2. Most members have utilization of 0 at each month, would it make sense to roll the members to the year-quarter or simply the year mark to reduce zeroes?

Thanks for your help!

PGStats · Posted 09-06-2018 11:01 PM

Real life data is never pure Poisson, except maybe radioactive counts. So if you try Poisson, add an overdispersion term. The very long tail however would suggest a negative binomial distribution. In either case, there appears to be an overabundance of zeros, so if you constantly get poor fits at zero, you should try fitting a zero inflation term.

My strategy would be: start from the simplest model (Poisson), add overdispersion, then add zero inflation, then switch to NB and ZINB. Use AICC to compare the fits.

If you have access to SAS/ETS, use proc COUNTREG. otherwise, use GLIMMIX.

That said, I was wondering if many of your care utilisation counts refer to the same people over time. And if so, whether you should account for that.

PG

rsanchez87 · Posted 09-07-2018 09:18 AM

THANK YOU SO MUCH! I was exploring those option, but I confused myself. Going to start fresh with that plan of action.

Unfortunately, I don't have SAS/ETS, so GLIMMIX it is. I will follow your guidance and report out.

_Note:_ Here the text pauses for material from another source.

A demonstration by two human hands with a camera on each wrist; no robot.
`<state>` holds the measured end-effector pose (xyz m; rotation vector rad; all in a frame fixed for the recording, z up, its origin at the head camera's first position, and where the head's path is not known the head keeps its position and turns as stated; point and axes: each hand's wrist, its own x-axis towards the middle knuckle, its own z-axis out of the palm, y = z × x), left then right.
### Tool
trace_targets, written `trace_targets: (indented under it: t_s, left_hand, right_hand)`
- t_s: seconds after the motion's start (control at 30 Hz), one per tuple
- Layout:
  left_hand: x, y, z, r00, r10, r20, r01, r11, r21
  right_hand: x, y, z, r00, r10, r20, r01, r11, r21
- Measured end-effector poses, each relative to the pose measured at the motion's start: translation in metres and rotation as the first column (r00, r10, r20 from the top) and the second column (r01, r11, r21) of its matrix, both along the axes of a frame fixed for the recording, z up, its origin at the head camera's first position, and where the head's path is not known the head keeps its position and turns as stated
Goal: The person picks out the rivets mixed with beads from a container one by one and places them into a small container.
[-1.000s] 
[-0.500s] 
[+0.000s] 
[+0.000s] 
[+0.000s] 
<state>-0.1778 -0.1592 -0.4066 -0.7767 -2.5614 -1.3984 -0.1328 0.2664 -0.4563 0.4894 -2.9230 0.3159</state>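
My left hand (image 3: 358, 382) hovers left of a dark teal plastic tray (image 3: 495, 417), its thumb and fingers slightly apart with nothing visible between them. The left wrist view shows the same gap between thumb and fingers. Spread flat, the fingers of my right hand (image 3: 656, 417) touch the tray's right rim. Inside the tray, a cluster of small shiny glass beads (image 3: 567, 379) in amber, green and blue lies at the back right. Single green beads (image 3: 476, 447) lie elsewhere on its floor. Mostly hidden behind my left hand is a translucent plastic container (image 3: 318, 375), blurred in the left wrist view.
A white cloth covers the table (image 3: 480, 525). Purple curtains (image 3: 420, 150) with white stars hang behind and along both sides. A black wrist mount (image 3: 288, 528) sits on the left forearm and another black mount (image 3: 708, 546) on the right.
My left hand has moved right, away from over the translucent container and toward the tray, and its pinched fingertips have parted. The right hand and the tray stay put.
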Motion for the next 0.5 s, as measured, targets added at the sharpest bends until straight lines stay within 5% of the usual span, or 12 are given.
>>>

I am looking at the data in two ways: (1) population level, and (2) individual level.

At the population level, there are 84 records, one for each month of the study with columns indicating when the intervention started, utilization for the intervention and control, the difference in utilization rates between intervention and control, and a counter for the time after the intervention. Our outcome variable here is the difference in utilization rates. The rates are nicely distributed, with a normal distribution - but they still arise from count data. However, the difference is always negative - the intervention rates are always less than the control rates. Is Poisson, NegBin, and/or ZBIN still appropriate for negative values?

At the population level, the GLIMMIX is as follows:

PROC GLIMMIX DATA = OUTFILE._MEDS1_&SRC. 
	PLOTS = RESIDUALPANEL ;
	MODEL RATE_DIFF = TIME POST TIME_AFTER POST*TIME_AFTER / SOLUTION CHISQ CORRB ;  
	OUTPUT OUT = _GLIMMIX_POPULATION_&SRC. PRED = PREDICTED RESID = RESIDUALS; 
	ODS OUTPUT PARAMETERESTIMATES = _MEDS0_&SRC._GLIMMIX; 
	RANDOM _RESIDUAL_ / TYPE = ARMA(1,1); 
	TITLE "PROC GLIMMIX - REGRESSION FOR: &SRC."; 
RUN;

At the member level, we add the same variables as above, except we include the member identifier. The outcome variable here is the count of utilization. Code:

PROC GLIMMIX DATA = OUTFILE.RATES_MEDS00_&SRC.
	PLOTS = RESIDUALPANEL;
	CLASS MEMBNO;
	MODEL ENCOUNTERS = TIME POST TIME_AFTER / SOLUTION CHISQ CORRB; 
	OUTPUT OUT = _GLIMMIX_SUBJECT_&SRC. PRED = REGPRED; 
	ODS OUTPUT PARAMETERESTIMATES = RATES_MEDS00_&SRC._GLIMMIX; 
	RANDOM _RESIDUAL_ / SUBJECT = MEMBNO TYPE = ARMA(1,1); 
	TITLE "PROC GLIMMIX - MEMBER LEVEL REGRESSION UNADJUSTED FOR: &SRC."; 
RUN;

So, to your question: yes, the utilization accounts for the same people over time. Am I appropriately account for this with the "SUBJECT = MEMBNO" statement. MEMBNO is the individual identifier.

Ideally, I need the analysis at the individual level so I can adjust for additional variables.

Let me know what you think, I'll be glad to fill in any holes and or share data. Thank you.